In an embodiment of the present invention, the aerosol generating device 100 can produce a large amount of vapor and a sense of satisfaction when the temperature of the aerosol generated by atomization is in the range of 160°C to 180°C. Therefore, if the temperature measurement range of the optical fiber temperature-sensing member 110 is set to the range of -20°C to 400°C, it is possible to effectively cover the temperature range of the aerosol-generating substrate.

As shown in Figures 1, 2 and 3, in some embodiments of the present invention, the microwave assembly 108 is installed on the side wall of the housing 102 and includes a microwave introduction section 1082 that communicates with the resonant cavity 104, and a microwave emission source 1084 that is connected to the microwave introduction section 1082. The microwaves output from the microwave emission source 1084 are introduced into the resonant cavity 104 via the microwave introduction section 1082. Then, the microwaves are transmitted in a direction from the second end of the resonant rod 112 toward the first end of the resonant rod 112.

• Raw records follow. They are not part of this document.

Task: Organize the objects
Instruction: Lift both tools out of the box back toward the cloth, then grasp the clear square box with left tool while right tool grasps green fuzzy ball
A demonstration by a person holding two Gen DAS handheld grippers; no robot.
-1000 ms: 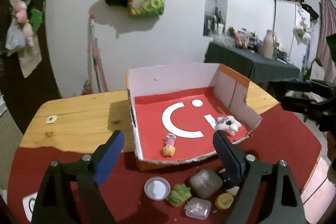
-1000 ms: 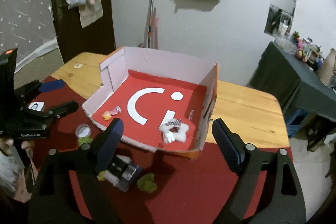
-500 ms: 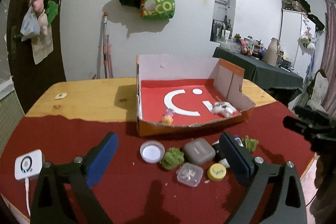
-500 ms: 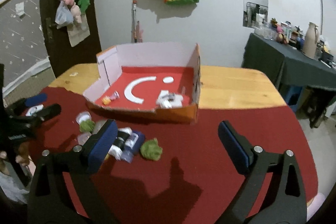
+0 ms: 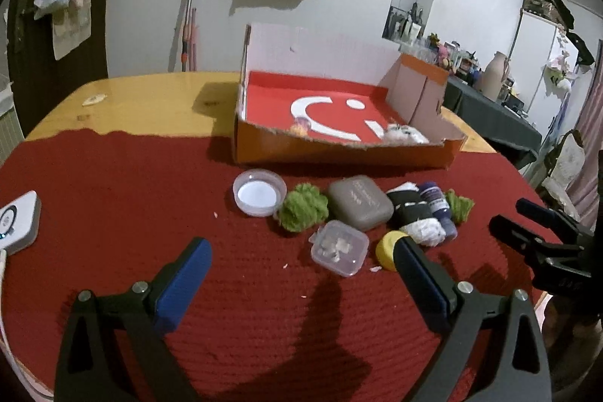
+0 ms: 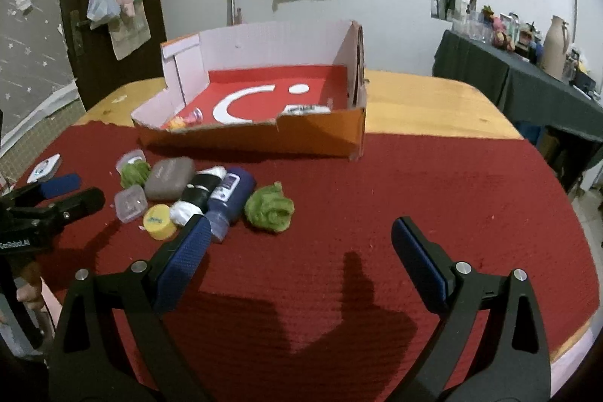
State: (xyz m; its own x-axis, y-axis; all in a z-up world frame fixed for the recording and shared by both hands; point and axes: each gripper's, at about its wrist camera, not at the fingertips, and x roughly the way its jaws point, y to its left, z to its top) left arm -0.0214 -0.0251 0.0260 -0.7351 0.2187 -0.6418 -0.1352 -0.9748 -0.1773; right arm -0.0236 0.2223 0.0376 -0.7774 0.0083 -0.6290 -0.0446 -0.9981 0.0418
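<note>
An orange cardboard box [image 5: 339,153] with a red floor stands on the table and holds a white plush [image 5: 403,134] and a small pink-yellow toy [image 5: 299,127]. In front of it on the red cloth lie a white tub [image 5: 257,193], a green pompom [image 5: 303,208], a grey case [image 5: 360,202], a clear box [image 5: 339,247], a yellow cap [image 5: 388,243], a rolled sock [image 5: 410,210] and a blue bottle [image 6: 230,194]. My left gripper [image 5: 301,251] hangs open just short of the clear box. My right gripper [image 6: 301,226] is open over bare cloth, beside a second green pompom [image 6: 269,208].
A white device [image 5: 17,223] with a cable lies at the cloth's left edge. Bare wooden tabletop [image 6: 433,108] shows behind and right of the box. A dark-covered side table [image 6: 527,78] with bottles stands at the far right. Bare red cloth [image 6: 452,183] stretches on the right.
Both grippers have sunk toward the table and their jaws have spread a little wider. The box now shows from a lower angle and the loose items look nearer.
</note>
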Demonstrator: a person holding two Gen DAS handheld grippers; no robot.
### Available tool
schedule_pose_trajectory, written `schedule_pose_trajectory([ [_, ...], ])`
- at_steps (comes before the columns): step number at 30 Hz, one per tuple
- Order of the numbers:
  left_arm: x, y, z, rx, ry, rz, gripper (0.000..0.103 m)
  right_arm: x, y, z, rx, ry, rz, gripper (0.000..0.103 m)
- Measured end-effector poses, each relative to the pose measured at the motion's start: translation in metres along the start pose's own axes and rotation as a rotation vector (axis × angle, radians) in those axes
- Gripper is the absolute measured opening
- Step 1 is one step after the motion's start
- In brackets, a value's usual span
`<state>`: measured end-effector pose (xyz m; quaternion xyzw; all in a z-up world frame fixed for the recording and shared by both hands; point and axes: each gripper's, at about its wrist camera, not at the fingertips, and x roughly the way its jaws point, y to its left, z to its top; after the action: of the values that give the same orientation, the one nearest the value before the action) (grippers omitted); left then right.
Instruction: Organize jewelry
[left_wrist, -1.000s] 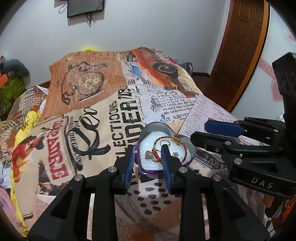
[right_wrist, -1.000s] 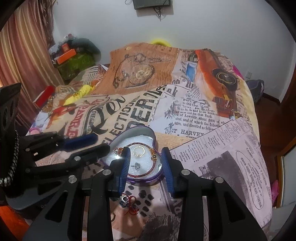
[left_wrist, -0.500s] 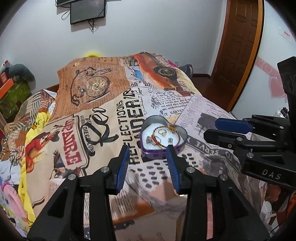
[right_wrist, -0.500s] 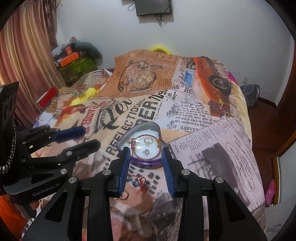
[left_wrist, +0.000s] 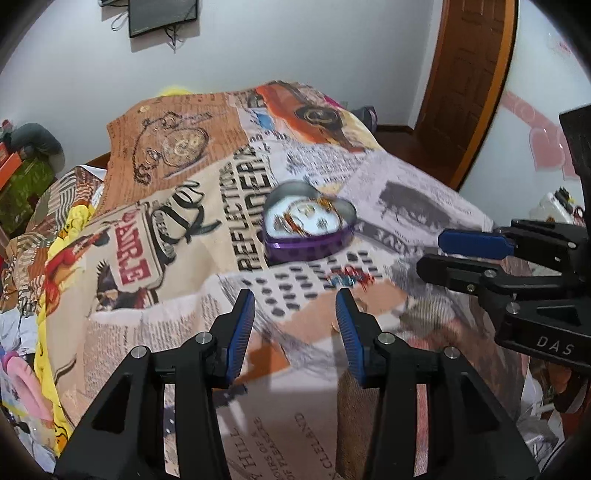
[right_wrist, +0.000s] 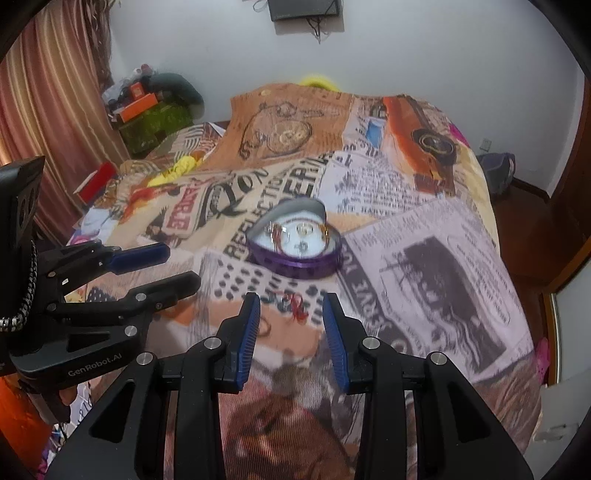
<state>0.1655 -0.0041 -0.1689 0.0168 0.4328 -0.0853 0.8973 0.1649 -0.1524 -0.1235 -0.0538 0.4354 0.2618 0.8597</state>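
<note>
A purple heart-shaped tin (left_wrist: 308, 229) sits open on the printed bedspread (left_wrist: 177, 236); it also shows in the right wrist view (right_wrist: 295, 245). Inside it lie a bracelet, a ring and small pieces, blurred. A red-threaded piece of jewelry (right_wrist: 297, 304) lies on the spread in front of the tin, also in the left wrist view (left_wrist: 349, 277). A thin ring (right_wrist: 264, 326) lies beside it. My left gripper (left_wrist: 295, 314) is open and empty, pulled back from the tin. My right gripper (right_wrist: 291, 319) is open and empty, just above the red piece.
The bed fills both views. A wooden door (left_wrist: 469, 74) stands at the right. Curtains (right_wrist: 48, 110) and cluttered boxes (right_wrist: 147, 110) are at the left. A screen (right_wrist: 303, 9) hangs on the far wall. A bag (right_wrist: 496, 171) lies on the floor.
Both grippers have pulled back and up from the tin, which now looks smaller and farther away. Both stay open and empty. The red-threaded piece has come into view in front of the tin.
</note>
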Motion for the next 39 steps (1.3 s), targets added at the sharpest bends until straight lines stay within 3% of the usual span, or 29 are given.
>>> schedule_pose_trajectory([
  [14, 0.038, -0.017, -0.022, 0.025, 0.096, -0.089, 0.045, 0.009, -0.011, -0.025, 0.028, 0.062, -0.011, 0.032],
  [17, 0.045, -0.014, -0.02, -0.006, 0.089, -0.12, 0.038, 0.012, -0.015, -0.025, 0.04, 0.071, -0.006, 0.032],
  [21, 0.05, -0.016, -0.018, -0.001, 0.083, -0.147, 0.019, 0.017, -0.017, -0.027, 0.042, 0.084, 0.0, 0.032],
  [26, 0.047, -0.017, -0.017, 0.014, 0.072, -0.142, 0.016, 0.023, -0.019, -0.026, 0.052, 0.097, 0.017, 0.032],
  [27, 0.046, -0.016, -0.017, 0.013, 0.067, -0.141, 0.004, 0.024, -0.018, -0.026, 0.054, 0.096, 0.024, 0.032],
  [39, 0.027, 0.019, -0.032, -0.004, 0.08, -0.102, 0.003, 0.04, 0.002, -0.018, 0.018, 0.117, 0.078, 0.032],
])
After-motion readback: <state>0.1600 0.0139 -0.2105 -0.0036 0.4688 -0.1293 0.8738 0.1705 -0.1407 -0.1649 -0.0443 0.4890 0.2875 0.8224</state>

In an embodiment of the present invention, the microwave assembly 108 includes a microwave emission source 1084 and a microwave introduction section 1082. The microwave emission source 1084 is used to generate microwaves. The microwave introduction section 1082, which is installed on the side wall of the housing 102, is used to transport the microwaves generated by the microwave emission source 1084 into the resonant cavity 104. The microwaves are introduced into the resonant cavity 104 via the microwave introduction section 1082. The microwaves can then be transmitted in a direction from the second end of the resonant rod 112 toward the first end of the resonant rod 112. This allows the microwaves to act directly on the aerosol-generating substrate, improving the atomization effect of the aerosol-generating substrate.

Some embodiments of the present invention include a first introduction member 10822 mounted on a side wall of the housing 102 and connected to the microwave source 1084, and a second introduction member 10824 having a first end connected to the first introduction member 10822. The second introduction member 10824 is located within the resonant cavity 104, and a second end of the second introduction member 10824 faces the bottom wall of the resonant cavity 104.

In an embodiment of the present invention, the microwave introduction section 1082 has a two-stage structure including a first introduction member 10822 and a second introduction member 10824. The first introduction member 10822 is used to transmit the microwaves generated by the microwave emission source 1084 to the resonant cavity 104 along the extension direction of the first introduction member 10822, and to further transmit the microwaves to the mounting section 106 via the second introduction member 10824.

Specifically, the first introduction member 10822 is inserted into the side wall of the housing 102. The first end of the first introduction member 10822 is connected to the microwave emission source 1084, and the microwaves generated by the microwave emission source 1084 are introduced into the microwave introduction section 1082 from the first end of the first introduction member 10822. The second end of the first introduction member 10822 is connected to the first end of the second introduction member 10824, and the second end of the second introduction member 10824 faces the bottom wall of the resonant cavity 104. The microwaves are transmitted through the first introduction member 10822 and the second introduction member 10824, and then transmitted from the bottom wall of the resonant cavity 104 to the aerosol generating substrate, where they are atomized by microwave heating.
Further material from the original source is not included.